> _Your goal_
Nothing outside the range below should be printed. Output exactly the lines from the line with "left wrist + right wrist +" to the line with "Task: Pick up", both included.
Start of Block
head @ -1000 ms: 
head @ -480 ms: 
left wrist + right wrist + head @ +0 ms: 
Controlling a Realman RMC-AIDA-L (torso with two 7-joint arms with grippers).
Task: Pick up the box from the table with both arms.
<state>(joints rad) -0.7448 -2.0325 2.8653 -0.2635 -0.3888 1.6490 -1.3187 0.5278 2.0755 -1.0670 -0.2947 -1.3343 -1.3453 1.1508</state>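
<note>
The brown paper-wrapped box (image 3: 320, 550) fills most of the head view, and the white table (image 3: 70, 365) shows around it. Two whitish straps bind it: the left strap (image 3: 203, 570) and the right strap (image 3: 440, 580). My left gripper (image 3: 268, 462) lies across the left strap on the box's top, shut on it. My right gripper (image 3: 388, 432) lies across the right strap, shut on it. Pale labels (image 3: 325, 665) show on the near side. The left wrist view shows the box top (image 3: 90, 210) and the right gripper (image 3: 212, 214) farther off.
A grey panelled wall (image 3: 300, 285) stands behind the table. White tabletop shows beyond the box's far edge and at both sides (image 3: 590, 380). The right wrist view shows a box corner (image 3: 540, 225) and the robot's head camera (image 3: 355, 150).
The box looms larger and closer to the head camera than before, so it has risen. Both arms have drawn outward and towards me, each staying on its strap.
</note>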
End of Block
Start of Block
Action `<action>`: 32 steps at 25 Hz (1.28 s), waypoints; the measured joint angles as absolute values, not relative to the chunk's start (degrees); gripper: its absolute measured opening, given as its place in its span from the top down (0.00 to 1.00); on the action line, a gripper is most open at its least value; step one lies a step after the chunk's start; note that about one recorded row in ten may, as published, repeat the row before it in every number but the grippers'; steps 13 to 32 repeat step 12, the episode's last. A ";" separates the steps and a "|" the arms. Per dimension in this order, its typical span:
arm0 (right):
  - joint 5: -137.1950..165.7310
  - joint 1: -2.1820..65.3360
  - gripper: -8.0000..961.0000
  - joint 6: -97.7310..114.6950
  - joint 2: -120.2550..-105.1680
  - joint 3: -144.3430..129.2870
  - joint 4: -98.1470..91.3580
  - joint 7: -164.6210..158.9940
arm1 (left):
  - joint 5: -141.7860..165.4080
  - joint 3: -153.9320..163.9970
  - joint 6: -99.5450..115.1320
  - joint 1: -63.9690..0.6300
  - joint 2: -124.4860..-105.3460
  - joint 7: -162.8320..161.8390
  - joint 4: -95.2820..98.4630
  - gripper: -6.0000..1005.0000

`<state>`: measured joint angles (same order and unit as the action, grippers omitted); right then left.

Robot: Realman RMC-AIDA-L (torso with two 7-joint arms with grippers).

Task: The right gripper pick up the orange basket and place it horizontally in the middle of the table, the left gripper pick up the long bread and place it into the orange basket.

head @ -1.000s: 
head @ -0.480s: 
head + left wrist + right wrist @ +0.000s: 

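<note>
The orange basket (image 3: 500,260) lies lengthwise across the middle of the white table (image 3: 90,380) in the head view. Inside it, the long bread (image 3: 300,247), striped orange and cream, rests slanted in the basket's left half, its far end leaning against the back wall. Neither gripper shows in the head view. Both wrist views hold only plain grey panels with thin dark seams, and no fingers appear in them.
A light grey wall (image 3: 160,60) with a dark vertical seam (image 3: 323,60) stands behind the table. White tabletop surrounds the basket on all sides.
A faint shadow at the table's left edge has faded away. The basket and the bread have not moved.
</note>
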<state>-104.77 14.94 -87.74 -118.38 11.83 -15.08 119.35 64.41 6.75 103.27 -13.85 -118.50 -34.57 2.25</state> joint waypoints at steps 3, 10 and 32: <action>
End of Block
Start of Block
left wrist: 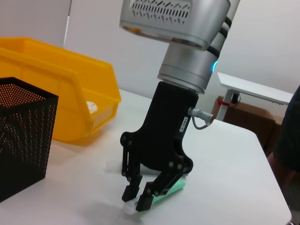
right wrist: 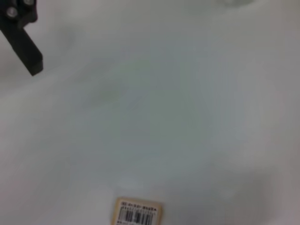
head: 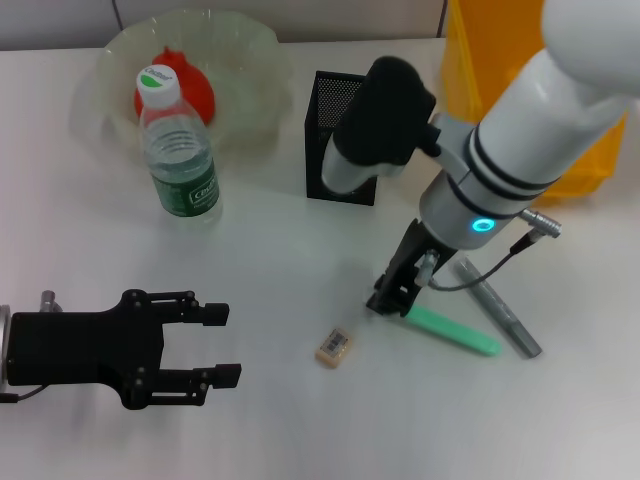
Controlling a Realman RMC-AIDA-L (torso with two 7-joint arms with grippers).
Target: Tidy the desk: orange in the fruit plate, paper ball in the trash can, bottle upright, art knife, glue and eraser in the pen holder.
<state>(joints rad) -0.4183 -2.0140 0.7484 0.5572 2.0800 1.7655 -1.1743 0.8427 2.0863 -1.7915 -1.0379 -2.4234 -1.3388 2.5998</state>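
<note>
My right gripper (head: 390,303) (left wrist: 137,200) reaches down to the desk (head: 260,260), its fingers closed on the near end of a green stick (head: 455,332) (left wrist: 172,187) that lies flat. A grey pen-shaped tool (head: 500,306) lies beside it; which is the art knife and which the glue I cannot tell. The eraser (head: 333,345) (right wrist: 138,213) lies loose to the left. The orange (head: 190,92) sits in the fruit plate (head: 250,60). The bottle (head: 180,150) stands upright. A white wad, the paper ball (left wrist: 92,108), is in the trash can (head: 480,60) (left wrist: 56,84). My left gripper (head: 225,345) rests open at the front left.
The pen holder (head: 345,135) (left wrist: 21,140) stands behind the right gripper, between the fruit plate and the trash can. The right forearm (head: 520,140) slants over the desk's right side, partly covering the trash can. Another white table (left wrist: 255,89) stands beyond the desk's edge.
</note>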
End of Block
> _Task response_
left wrist + right wrist + head @ +0 ms: 
Controlling a Realman RMC-AIDA-L (torso with two 7-joint arms with grippers).
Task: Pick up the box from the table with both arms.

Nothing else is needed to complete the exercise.